As a social reformer with an agenda of exposing the real root causes of the social and economic ills of working class C19 Industrial Britain, the author used a non-naturalistic mode as it suited his method of literary work - a didactic novel in a serial in weekly installments for a wide audience. Like a comic strip in words - weekly high drama with a cliff hanger hook has mass appeal.

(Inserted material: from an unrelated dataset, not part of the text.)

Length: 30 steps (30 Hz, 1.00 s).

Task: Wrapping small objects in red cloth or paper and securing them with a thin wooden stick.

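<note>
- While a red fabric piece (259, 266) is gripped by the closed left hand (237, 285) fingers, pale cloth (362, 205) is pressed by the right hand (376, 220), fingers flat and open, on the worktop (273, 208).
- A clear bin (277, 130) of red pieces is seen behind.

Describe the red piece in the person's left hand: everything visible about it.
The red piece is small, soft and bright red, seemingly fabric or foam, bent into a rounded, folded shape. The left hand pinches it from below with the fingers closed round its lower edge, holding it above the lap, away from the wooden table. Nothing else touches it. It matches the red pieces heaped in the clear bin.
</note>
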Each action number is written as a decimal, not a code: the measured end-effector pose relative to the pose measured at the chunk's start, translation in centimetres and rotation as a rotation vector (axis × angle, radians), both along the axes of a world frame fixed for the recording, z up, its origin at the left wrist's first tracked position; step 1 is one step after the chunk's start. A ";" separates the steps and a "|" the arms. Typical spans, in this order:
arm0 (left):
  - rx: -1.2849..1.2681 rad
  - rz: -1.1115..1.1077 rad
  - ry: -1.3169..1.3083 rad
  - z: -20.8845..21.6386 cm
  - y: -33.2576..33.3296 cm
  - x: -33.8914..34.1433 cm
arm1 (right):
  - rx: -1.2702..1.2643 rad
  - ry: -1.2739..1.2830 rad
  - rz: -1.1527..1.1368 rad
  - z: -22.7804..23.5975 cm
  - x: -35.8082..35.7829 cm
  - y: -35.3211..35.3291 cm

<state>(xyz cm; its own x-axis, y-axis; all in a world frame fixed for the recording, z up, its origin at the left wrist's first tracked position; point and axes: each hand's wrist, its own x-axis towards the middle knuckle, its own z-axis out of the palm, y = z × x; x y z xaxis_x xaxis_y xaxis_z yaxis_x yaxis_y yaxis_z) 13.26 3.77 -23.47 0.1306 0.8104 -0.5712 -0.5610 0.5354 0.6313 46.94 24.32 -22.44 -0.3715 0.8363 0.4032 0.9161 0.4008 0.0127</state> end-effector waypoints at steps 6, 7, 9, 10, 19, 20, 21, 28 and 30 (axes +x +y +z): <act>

Melodrama and exaggeration as approaches have negative connotations - this is because we live in the final backwash of the C19. But fashions change so we can now re-examine work in such a unrealistic mode in an entirely completely positive way. As we differently but similarly enjoy and appreciate the surrealities in 'One Hundred Years of Solitude' by Gabriel Garcia Marquez.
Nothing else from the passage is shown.